=== Section Start ===
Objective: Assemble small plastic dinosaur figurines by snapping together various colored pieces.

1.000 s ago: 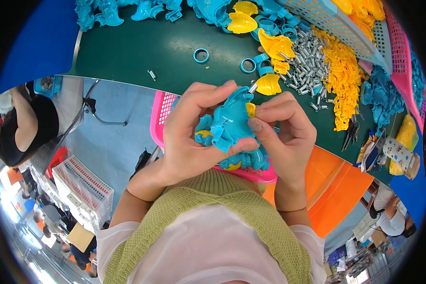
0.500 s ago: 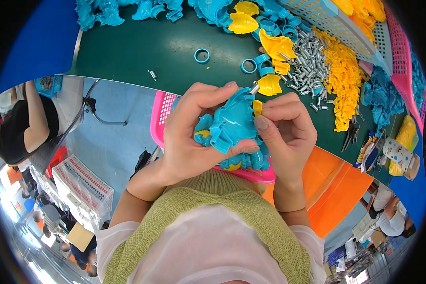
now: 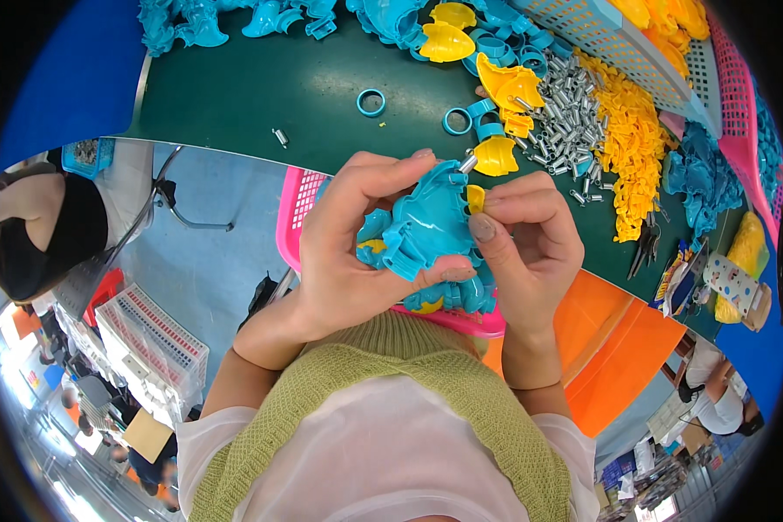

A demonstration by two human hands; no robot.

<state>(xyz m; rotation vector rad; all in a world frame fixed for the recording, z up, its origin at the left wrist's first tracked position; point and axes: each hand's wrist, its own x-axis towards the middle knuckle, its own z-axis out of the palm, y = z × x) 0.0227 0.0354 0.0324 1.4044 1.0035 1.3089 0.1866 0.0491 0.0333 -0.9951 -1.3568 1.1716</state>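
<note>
A curved turquoise plastic shell (image 3: 426,217) is gripped in my left hand (image 3: 335,248), the thumb along its lower edge and the fingers around its far side. At the shell's upper right end a small silver metal cylinder (image 3: 468,163) sticks out. Between thumb and forefinger of my right hand (image 3: 531,248) is a small yellow plastic piece (image 3: 475,198), held against the shell's right edge; its inner end is hidden. Under my hands stands a pink basket (image 3: 289,222) with turquoise and yellow parts in it.
On the green table (image 3: 261,96) lie silver cylinders (image 3: 565,104), small yellow pieces (image 3: 626,130), yellow shells (image 3: 496,157), turquoise rings (image 3: 371,103) and turquoise shells (image 3: 387,22). Pliers (image 3: 645,245) rest by the right edge. A grey basket (image 3: 618,52) stands far right. Another person (image 3: 48,222) sits at left.
My hands and the turquoise shell have barely moved; the right fingertips have shifted very slightly with the yellow piece. The person at left has leaned and moved an arm.
</note>
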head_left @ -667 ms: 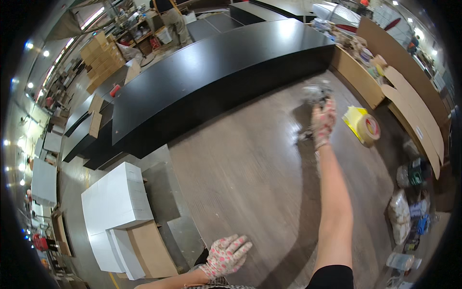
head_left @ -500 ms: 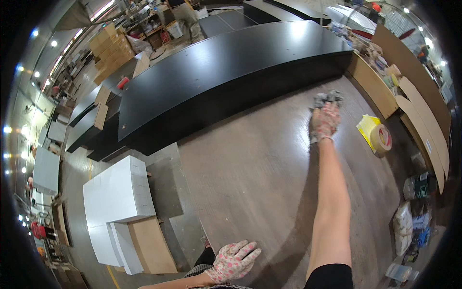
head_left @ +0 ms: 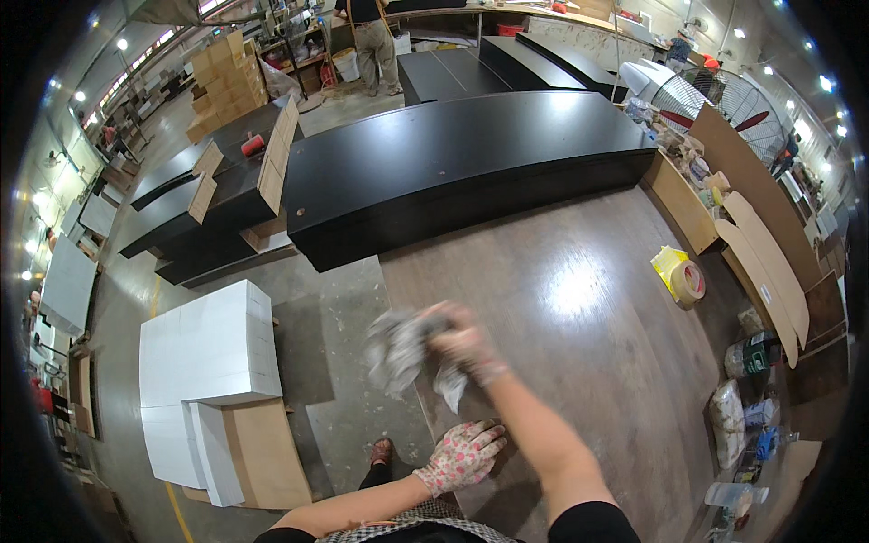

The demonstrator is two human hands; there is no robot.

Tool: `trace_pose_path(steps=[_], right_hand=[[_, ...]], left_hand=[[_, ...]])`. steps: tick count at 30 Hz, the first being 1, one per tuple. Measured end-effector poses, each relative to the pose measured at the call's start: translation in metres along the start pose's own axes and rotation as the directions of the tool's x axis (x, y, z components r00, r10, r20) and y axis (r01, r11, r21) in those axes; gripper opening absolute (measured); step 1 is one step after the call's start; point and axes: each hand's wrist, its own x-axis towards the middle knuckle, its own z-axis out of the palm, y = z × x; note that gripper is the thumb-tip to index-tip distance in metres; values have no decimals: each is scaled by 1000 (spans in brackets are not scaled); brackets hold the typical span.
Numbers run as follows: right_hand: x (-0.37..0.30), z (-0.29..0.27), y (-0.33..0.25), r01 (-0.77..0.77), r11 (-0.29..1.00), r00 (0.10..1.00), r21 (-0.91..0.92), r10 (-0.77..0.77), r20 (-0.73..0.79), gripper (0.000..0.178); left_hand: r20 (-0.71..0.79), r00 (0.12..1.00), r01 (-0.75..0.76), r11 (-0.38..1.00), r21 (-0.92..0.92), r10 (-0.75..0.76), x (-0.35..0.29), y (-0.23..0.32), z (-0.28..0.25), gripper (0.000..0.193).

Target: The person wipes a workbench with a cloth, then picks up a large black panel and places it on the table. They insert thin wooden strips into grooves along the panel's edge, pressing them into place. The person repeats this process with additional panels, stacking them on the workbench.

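Observation:
A crumpled grey-white rag (head_left: 398,348) is bunched in my right hand (head_left: 466,344), which is blurred by motion. The rag hangs over the left edge of the brown worktable (head_left: 579,380), with a loose tail beside the tabletop. My left hand (head_left: 463,455), in a white glove with pink dots, rests on the table at its near left edge, holding nothing, fingers stretched out. A long black panel box (head_left: 471,136) lies across the table's far end.
A yellow packet (head_left: 668,268) and a tape roll (head_left: 688,282) lie on the right. Beyond them stand a bottle (head_left: 749,355) and a wooden bin (head_left: 681,201) of odds and ends. White boxy pieces (head_left: 204,348) stand on the floor at left. A person (head_left: 369,45) stands behind.
My right hand has swept the rag from the table's far right to its left edge. My left hand stays near the same edge. The view has shifted, and a standing person now shows.

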Motion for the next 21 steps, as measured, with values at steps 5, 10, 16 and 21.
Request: trace_pose_path(steps=[5,10,16,21], right_hand=[[-19,-181,-18,-483,632,569,-607,-301,-766,44],[-6,-99,32,-256,232,894,-938,-312,-321,45],[-125,50,-30,172,435,980,-884,-171,107,43],[-322,121,-77,-308,388,944,-869,10,-330,42]], left_hand=[[-75,994,-87,993,-76,82,-13,-9,11,27],[-57,980,-197,951,-238,189,-19,-10,13,23],[31,982,-159,903,-399,187,-99,15,-36,30],[132,951,-164,817,-553,281,-158,-14,-73,33]])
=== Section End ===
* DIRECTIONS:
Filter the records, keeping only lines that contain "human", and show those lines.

* YOUR SOLUTION:
A demonstration by two human hands; no robot.
The demonstrator is two human hands; there is no robot.

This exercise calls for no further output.